Automating partition management in Fujitsu Enterprise Postgres
In Fujitsu Enterprise Postgres, partitioning large tables is a common approach to managing large datasets in databases, as it natively supports table partitioning, allowing users to split large tables into smaller, more manageable pieces, called partitions.
This feature is invaluable for optimizing query performance, as it can reduce the number of rows scanned by focusing only on relevant partitions. However, managing and creating new partitions manually can be time-consuming, especially when working with high-frequency data INSERTs.

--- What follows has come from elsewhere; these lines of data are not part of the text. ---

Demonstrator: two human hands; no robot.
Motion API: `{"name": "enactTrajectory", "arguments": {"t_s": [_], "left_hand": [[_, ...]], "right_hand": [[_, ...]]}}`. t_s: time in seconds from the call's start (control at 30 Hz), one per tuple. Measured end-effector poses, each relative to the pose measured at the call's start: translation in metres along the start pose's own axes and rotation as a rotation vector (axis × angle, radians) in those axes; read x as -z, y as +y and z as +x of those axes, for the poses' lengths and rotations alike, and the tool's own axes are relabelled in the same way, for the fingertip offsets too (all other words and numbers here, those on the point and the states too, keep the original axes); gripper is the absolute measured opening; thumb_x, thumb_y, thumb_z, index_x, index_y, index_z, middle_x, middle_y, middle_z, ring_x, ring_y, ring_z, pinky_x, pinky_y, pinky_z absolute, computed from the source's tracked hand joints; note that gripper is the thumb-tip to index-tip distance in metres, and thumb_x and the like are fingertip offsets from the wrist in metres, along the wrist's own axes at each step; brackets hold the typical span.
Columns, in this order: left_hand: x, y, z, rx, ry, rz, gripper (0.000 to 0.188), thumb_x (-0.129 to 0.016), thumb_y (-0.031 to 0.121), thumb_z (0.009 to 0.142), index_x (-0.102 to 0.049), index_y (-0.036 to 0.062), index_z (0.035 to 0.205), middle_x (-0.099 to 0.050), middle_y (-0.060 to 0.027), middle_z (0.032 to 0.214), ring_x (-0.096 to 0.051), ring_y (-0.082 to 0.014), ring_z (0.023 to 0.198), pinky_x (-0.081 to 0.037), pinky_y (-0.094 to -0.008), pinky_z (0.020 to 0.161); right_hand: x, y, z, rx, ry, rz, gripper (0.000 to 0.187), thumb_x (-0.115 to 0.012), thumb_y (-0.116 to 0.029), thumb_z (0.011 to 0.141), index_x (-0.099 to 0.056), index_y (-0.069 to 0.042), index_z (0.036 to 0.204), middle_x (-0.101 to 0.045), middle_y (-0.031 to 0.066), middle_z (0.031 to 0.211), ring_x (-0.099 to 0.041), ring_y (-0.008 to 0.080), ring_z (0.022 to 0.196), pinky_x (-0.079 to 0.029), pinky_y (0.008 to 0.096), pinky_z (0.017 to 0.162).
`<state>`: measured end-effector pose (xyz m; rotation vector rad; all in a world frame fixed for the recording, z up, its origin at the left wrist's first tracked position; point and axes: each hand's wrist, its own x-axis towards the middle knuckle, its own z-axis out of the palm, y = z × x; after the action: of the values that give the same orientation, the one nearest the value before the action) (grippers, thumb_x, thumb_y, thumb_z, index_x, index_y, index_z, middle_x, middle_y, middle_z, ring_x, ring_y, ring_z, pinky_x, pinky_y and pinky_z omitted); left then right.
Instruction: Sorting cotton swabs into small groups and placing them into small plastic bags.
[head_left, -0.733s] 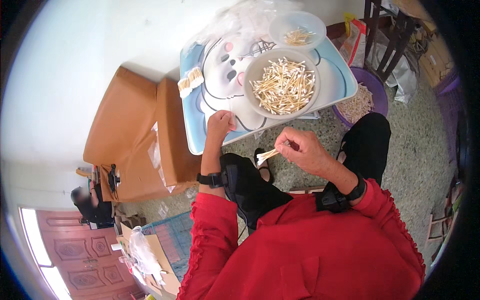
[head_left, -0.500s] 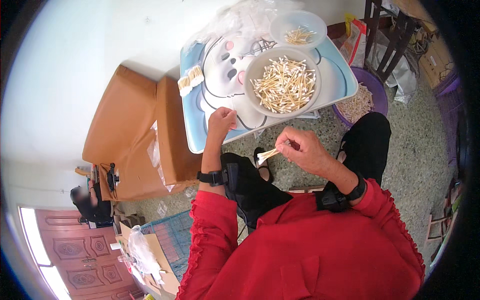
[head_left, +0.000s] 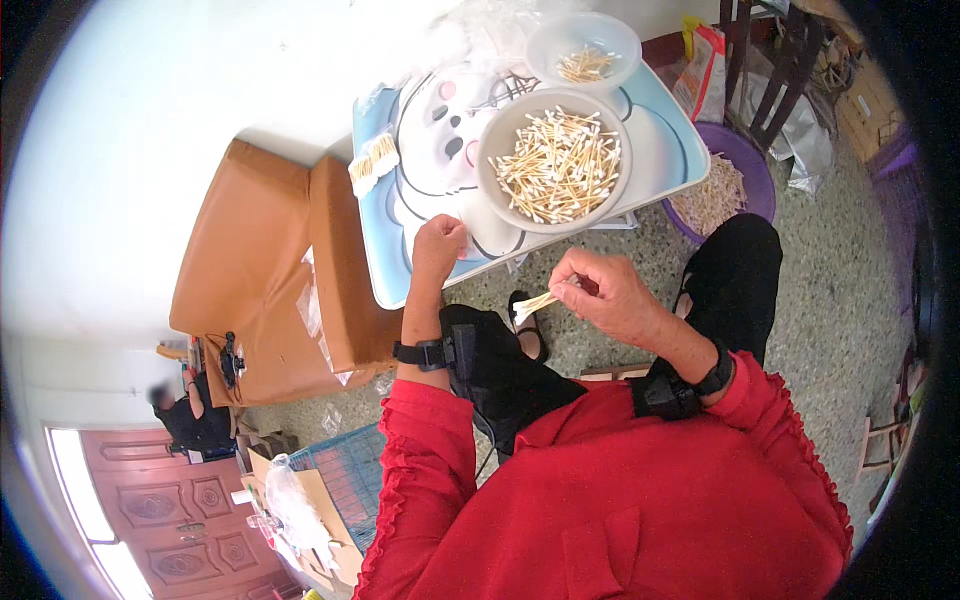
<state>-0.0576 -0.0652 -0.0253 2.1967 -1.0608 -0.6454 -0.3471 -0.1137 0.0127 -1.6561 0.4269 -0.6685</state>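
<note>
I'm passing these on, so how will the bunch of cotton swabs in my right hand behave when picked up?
The bunch of swabs is probably light, being just thin sticks. Those look straight, so likely stiff. It may scatter if your right hand loosens its grip, since nothing visible ties it.

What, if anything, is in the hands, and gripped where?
The right hand pinches a small bunch of cotton swabs toward one end, the other end pointing left. Whether the left hand holds anything is unclear.

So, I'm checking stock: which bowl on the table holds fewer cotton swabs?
The smaller, translucent bowl at the back: it holds only a small pile of cotton swabs, while the larger, greyish bowl in front is heaped.
</note>
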Motion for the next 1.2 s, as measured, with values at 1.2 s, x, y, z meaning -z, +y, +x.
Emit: {"name": "enactTrajectory", "arguments": {"t_s": [1.2], "left_hand": [[0.012,0.019,-0.097,-0.200,0.302,-0.180,0.019,-0.056,0.000,0.077,-0.043,0.0028,0.091,-0.044,-0.0024,0.058,-0.043,-0.0104,0.052,-0.037,-0.0264,0.049]], "right_hand": [[-0.073,0.008,0.089,0.163,0.170,-0.250,0.008,-0.057,-0.011,0.076,-0.054,-0.004,0.077,-0.057,0.0153,0.061,-0.058,0.0315,0.057,-0.044,0.0381,0.051]]}}
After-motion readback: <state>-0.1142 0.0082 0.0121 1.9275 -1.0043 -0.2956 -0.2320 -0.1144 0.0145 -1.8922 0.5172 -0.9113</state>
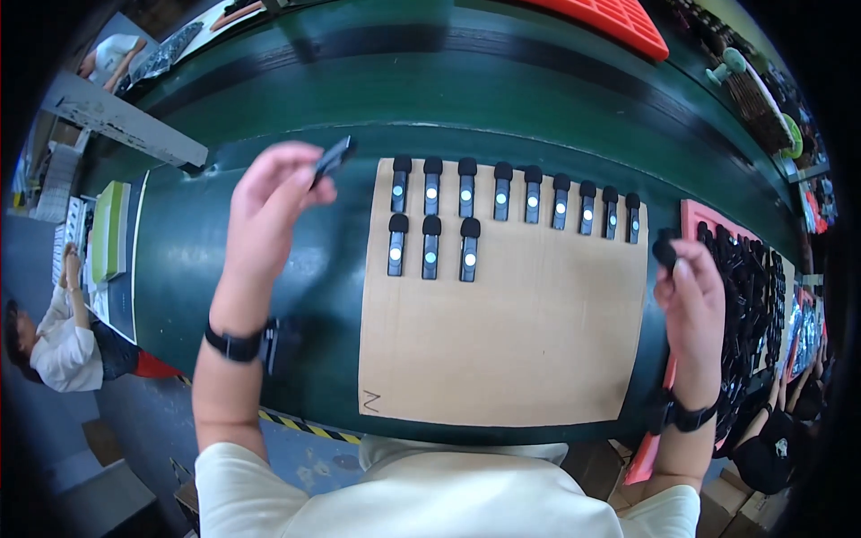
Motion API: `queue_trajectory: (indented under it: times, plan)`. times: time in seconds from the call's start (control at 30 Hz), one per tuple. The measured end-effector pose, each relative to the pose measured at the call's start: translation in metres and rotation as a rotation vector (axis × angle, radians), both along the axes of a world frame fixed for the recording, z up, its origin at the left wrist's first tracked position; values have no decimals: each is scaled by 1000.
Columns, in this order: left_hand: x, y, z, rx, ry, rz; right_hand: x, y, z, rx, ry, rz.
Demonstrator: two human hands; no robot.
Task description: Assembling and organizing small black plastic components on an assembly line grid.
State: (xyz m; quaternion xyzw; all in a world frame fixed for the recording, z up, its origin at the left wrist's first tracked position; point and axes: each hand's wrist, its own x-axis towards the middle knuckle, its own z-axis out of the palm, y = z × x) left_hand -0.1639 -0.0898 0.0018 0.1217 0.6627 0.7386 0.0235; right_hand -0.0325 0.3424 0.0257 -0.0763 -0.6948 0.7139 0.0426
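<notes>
My left hand (pixel 285 193) is raised over the green table and pinches a slim black clip-on microphone (pixel 334 160); no foam cap shows on it. Off the cardboard's right edge, my right hand (pixel 692 285) has its fingers closed on a small round black foam cap (pixel 665 248). Between the hands lies a brown cardboard sheet (pixel 502 350). Along its far side is a row of several black clip-on microphones (pixel 466 186) with foam caps and pale round dots. Three more microphones (pixel 431 247) form a shorter row below, at the left.
A pink tray (pixel 691 212) at the right holds a heap of small black pieces (pixel 740 305). At the far edge sits a red crate (pixel 619 22). A grey metal post (pixel 130 121) stands at the left. Other people (pixel 67 345) are at work on both sides.
</notes>
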Motion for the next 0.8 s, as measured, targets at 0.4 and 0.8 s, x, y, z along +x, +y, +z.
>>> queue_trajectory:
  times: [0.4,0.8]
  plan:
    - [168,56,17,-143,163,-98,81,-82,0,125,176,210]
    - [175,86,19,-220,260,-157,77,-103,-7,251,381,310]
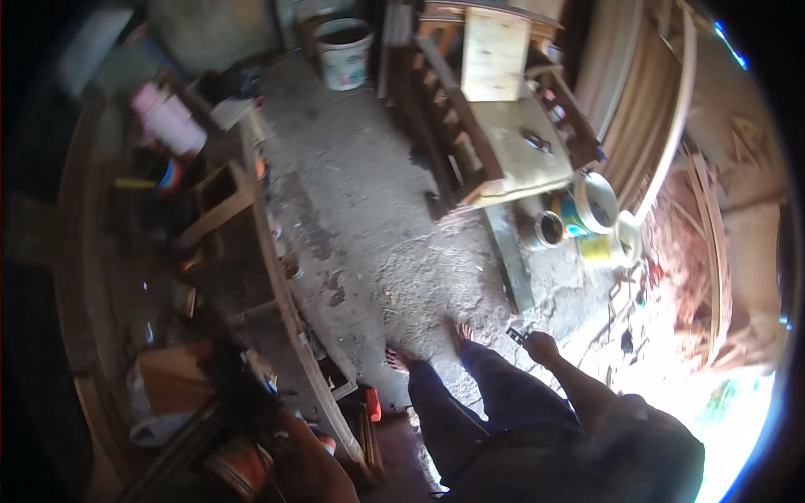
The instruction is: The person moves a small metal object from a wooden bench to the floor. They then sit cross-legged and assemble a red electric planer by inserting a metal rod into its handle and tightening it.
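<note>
My right hand [543, 345] is out to the right of my legs, its fingers closed round a small flat dark piece with pale spots [517, 335]. The piece sticks out past my fingers, and its exact kind is too small to make out. At the lower left, my left forearm reaches over a cluttered wooden workbench [289, 314]. My left hand [272, 412] is dark and blurred among the items there, so its fingers do not show clearly. Near it lie a brown cardboard-like piece [176, 377] and a white plastic bag [155, 429].
Ahead stands a wooden bench with slatted sides [520, 151], a pale board [495, 54] on it. Buckets [597, 205] and an open can [547, 229] are beside it. A white bucket [344, 54] stands at the back. Long planks [620, 92] lean at right. A red-headed tool [372, 404] is near my feet.
</note>
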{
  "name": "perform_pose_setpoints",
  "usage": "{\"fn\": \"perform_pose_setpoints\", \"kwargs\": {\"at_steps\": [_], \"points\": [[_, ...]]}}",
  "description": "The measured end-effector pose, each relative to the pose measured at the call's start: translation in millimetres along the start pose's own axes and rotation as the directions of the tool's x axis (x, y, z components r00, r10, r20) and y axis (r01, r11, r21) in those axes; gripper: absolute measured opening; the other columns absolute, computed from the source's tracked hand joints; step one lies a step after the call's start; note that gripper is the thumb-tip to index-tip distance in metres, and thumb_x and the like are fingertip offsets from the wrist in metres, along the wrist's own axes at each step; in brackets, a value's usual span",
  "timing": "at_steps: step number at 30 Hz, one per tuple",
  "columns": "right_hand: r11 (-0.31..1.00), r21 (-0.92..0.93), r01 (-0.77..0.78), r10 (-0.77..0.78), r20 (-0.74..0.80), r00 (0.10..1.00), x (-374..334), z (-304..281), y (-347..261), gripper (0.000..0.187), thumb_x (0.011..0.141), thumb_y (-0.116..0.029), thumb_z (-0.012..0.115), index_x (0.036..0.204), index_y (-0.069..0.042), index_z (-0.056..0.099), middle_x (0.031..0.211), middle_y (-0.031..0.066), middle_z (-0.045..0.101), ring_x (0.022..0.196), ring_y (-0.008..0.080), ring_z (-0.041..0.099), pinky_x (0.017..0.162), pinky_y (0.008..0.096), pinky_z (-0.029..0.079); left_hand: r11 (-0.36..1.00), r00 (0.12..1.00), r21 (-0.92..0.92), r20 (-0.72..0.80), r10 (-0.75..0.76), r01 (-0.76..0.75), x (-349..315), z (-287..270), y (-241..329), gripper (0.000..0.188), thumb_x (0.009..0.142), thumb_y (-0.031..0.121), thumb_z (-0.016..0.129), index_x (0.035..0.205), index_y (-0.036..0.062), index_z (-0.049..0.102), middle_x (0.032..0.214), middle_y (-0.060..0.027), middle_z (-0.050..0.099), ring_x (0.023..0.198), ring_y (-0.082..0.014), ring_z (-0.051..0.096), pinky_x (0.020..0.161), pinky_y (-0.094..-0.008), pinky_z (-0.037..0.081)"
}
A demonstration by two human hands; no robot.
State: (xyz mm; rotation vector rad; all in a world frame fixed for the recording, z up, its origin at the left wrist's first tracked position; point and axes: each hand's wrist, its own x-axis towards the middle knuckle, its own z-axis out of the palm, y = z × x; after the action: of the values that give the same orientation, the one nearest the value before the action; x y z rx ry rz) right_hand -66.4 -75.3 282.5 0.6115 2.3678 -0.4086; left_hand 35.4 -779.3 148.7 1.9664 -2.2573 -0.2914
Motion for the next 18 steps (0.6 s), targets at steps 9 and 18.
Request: {"fn": "perform_pose_setpoints", "kwargs": {"at_steps": [9,18], "points": [[0.876,0.418,0.243,-0.176,-0.192,0.966,56.7,-8.1,58.4,0.02,0.095,-0.021,0.064,0.085,-0.004,0.066,0.074,0.0024,0.06,0.066,0.0117,0.054,0.059,0.0302,0.042,0.671,0.959,-0.741,0.209,0.193,0.026,-157.0,-10.5,58.0,0.062,0.072,0.017,0.072,0.13,0.006,0.053,0.11,-0.0066,0.055,0.099,-0.0248,0.059,0.087,-0.0396,0.052],[0.76,0.563,0.325,-0.348,-0.07,0.935,42.0,-73.7,20.2,0.028,0.096,-0.03,0.07,0.086,-0.004,0.069,0.074,-0.0024,0.056,0.067,0.0086,0.046,0.06,0.0288,0.036,0.391,0.452,-0.681,0.716,0.533,0.619,-379.7,-85.5,146.6,0.083,0.073,0.005,0.075,0.148,0.0105,0.04,0.122,-0.0059,0.055,0.114,-0.0216,0.055,0.096,-0.0383,0.049]]}}
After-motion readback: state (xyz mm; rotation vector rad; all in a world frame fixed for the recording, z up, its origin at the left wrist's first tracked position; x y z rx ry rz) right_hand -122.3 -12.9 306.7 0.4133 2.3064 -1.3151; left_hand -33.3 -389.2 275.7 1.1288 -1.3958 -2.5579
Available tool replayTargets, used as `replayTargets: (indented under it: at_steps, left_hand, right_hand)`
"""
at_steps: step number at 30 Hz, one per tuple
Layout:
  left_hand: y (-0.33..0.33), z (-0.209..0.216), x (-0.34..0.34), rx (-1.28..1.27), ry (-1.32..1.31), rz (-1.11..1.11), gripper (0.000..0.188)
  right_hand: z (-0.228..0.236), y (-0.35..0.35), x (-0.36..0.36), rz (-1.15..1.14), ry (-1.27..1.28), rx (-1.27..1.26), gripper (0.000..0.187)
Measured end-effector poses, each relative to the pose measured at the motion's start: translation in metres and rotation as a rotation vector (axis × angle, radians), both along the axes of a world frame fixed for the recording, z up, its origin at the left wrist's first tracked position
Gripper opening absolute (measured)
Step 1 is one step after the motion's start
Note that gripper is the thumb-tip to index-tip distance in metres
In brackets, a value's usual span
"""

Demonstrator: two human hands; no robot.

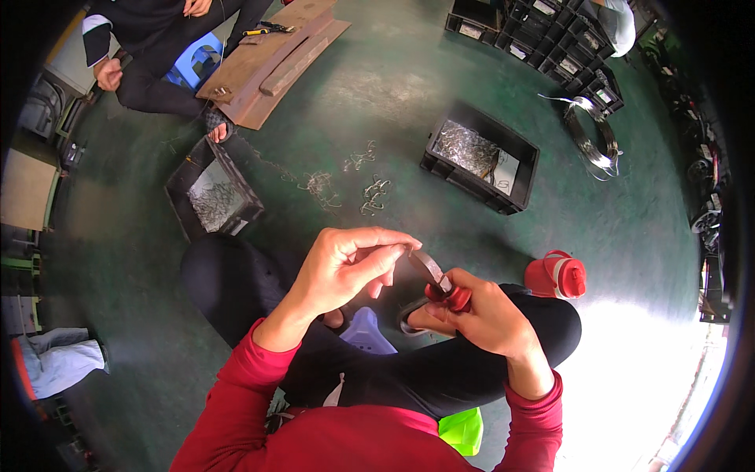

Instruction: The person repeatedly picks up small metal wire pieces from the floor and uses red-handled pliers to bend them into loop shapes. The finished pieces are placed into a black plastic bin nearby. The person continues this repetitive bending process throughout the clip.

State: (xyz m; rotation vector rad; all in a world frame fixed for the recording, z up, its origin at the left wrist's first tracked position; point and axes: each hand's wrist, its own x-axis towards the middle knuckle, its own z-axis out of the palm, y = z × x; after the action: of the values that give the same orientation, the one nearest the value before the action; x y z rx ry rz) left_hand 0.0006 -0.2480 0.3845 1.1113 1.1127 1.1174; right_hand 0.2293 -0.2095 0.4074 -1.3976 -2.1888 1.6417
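Note:
My right hand [491,315] is wrapped round the red grip of a hand tool [428,269], whose curved grey metal part points up and to the left. Its exact kind cannot be made out. At the far tip of that metal, my left hand [340,263] has thumb and forefinger pinched together; whatever lies between them is too small to tell. Both hands are over my lap. Beyond them, small bent metal hooks [375,195] lie loose on the green floor, with a tangle of thin wire pieces [318,187] beside them.
Black bins holding metal pieces stand ahead right [470,187] and left [253,211]. A red jug [554,275] is by my right knee. Farther off are a wire coil [588,141], stacked black crates [543,35] and another person [149,47] beside a brown board [271,67] with pliers [269,29].

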Motion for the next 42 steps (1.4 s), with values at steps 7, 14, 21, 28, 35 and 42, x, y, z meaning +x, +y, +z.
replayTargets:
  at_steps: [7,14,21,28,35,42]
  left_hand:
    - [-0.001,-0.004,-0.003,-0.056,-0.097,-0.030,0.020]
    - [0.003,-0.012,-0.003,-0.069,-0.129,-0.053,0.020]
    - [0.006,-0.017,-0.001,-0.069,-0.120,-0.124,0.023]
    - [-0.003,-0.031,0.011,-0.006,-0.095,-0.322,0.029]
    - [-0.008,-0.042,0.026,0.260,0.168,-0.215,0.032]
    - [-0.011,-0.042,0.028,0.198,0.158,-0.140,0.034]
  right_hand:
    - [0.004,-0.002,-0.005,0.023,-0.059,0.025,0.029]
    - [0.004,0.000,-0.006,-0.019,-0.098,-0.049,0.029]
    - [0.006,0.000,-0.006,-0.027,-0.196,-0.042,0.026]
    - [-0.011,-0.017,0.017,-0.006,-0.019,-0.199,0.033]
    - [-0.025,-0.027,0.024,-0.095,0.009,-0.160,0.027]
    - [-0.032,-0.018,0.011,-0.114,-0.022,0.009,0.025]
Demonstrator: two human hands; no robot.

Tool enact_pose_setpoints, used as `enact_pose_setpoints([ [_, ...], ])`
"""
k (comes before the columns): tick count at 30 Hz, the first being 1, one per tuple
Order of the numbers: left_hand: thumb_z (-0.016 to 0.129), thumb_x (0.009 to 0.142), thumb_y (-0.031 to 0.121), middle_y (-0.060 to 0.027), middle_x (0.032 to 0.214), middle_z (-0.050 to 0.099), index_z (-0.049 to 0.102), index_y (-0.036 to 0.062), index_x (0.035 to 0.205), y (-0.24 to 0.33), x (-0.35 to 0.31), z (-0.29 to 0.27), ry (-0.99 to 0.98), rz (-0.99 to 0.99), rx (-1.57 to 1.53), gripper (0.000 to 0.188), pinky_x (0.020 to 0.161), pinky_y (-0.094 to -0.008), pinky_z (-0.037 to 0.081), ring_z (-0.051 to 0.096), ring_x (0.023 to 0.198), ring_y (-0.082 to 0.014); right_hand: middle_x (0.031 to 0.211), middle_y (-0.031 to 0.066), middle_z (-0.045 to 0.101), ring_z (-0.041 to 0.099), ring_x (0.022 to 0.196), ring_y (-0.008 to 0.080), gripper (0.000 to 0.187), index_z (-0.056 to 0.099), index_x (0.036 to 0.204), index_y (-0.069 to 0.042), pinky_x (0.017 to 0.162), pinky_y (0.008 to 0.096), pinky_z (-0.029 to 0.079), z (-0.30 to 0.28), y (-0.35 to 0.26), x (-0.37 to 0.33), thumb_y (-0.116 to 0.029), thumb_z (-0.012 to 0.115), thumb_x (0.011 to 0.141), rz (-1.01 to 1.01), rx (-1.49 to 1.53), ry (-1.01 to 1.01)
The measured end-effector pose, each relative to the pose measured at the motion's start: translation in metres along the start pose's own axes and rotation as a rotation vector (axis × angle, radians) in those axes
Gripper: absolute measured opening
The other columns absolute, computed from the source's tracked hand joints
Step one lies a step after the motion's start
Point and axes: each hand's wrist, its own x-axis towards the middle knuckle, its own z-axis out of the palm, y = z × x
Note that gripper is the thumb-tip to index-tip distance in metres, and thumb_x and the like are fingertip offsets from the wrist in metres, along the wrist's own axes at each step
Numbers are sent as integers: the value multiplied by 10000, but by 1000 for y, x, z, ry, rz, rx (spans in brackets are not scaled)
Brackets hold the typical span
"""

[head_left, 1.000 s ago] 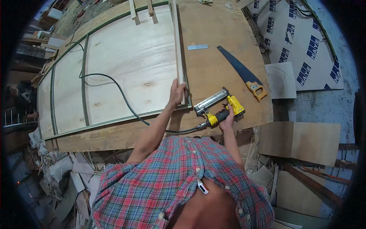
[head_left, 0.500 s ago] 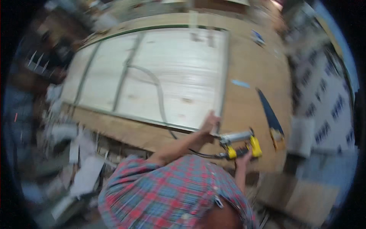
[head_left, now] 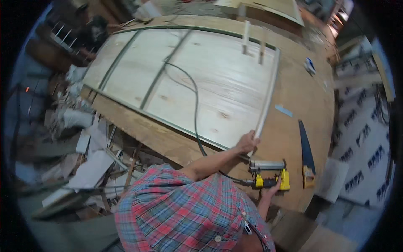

To address this issue, you can use pg_partman, a PostgreSQL extension designed to simplify and automate this process.
What is pg_partman?
pg_partman (Partition Manager) is an open-source PostgreSQL extension developed to handle the automation of table partitioning based on time intervals or serial keys. By managing the creation, maintenance, and cleanup of partitions, pg_partman reduces administrative overhead and ensures partitioned tables are optimized for performance.
Key features of pg_parman include:
- Automatic creation of new partitions based on specified time intervals (e.g., daily, weekly, monthly) or integer series
- Cleanup and dropping of old partitions based on a retention policy
- Ability to pre-create partitions to minimize runtime overhead
- Support for native PostgreSQL partitioning as well as legacy inheritance-based partitioning
Why use pg_partman?
Using pg_partman offers several advantages:
- Ease of management
pg_partman simplifies the partition management process, automatically creating and dropping partitions as needed.
- Improved performance
Proper partitioning can significantly boost query performance by minimizing data scanned during SELECT operations.
- Reduced downtime
By pre-creating partitions, pg_partman reduces downtime caused by runtime partition creation.
- Retention policies
It allows you to automatically delete older partitions, which helps manage storage costs and keep the dataset lean.
Getting started with pg_partman
Installation
To install pg_partman, you'll need to have superuser privileges. Here are the general steps:
- Install the pg_partman extension package from git:
- Unzip the source code
- In the directory where you unzip the pg_partman, run
make install
- The background worker must be loaded on database start by adding the library to shared_preload_libraries in postgresql.conf. This will be useful for partition maintenance operations to run automatically.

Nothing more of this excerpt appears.